Efficient manipulation of biological strings
https://bioconductor.org/packages/Biostrings
54 stars 16 forks source link

Error in reading fastq files #104

Closed apcristi closed 10 months ago

apcristi commented 11 months ago

I'm having issues with a dada2 pipeline I have run successfully in the past and I believe it has to be with Biostrings

When I try to compute the number of paired reads using the function below:

df <- data.frame()

loop through all the R1 files (no need to go through R2 which should be the same)

for (i in 1:length(fns_R1)) {

#use the dada2 function fastq.geometry
geom <- fastq.geometry(fns_R1[i])

#extract the information on the number of sequences and file name
df_one_row <- data.frame(n_seq = geom[1], file_name = basename(fns[i]))

#add one line to a data frame
df <- bind_rows(df, df_one_row)

}

Display the number of sequences and write data to a small file

knitr::kable(df)

Error in .Call2("fastq_seqlengths", filexp_list, nrec, skip, seek.first.rec, : reading FASTQ file ./fastq/TAN2101-CTD01-DNA-3_CGAAGG-KGFBK_L001_R1.fastq.gz: "+" expected at beginning of line 26171.

I have reinstalled Biostrings and R Studio and it keeps happening. I tried the script with old fastq files that have been analysed before and got the same error, so the problem should not be with the files. The pipeline I use was adapted from https://vaulot.github.io/tutorials/R_dada2_tutorial.html

hpages commented 11 months ago

Can we have access to the file? It's hard to help you if we can't reproduce the problem.

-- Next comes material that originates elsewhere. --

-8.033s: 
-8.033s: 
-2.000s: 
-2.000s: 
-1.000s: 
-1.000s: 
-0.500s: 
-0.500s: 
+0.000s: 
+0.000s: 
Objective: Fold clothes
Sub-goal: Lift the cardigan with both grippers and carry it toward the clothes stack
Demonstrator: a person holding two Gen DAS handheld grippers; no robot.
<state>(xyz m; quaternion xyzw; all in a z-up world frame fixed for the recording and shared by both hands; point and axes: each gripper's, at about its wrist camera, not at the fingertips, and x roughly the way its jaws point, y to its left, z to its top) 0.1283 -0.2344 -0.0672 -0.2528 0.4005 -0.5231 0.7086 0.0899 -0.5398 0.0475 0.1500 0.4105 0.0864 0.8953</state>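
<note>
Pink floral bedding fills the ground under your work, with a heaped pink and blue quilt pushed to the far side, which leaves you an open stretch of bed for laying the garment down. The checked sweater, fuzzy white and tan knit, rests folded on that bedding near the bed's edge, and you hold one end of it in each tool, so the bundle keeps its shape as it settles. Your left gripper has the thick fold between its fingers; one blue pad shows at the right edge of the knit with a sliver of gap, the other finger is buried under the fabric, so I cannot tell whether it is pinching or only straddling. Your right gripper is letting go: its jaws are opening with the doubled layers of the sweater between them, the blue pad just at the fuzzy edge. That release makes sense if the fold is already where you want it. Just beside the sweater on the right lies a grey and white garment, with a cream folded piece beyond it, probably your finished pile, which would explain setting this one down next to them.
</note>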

Also please show your sessionInfo().

Thanks

hpages commented 10 months ago

Are you planning to follow up on this @apcristi?

apcristi commented 10 months ago

Hi, sorry. Tracked the issue back and there was an update on the server that corrupted the files, downloaded the fastq again and now it works!

hpages commented 10 months ago

Glad you solved the problem. Thanks for letting me know.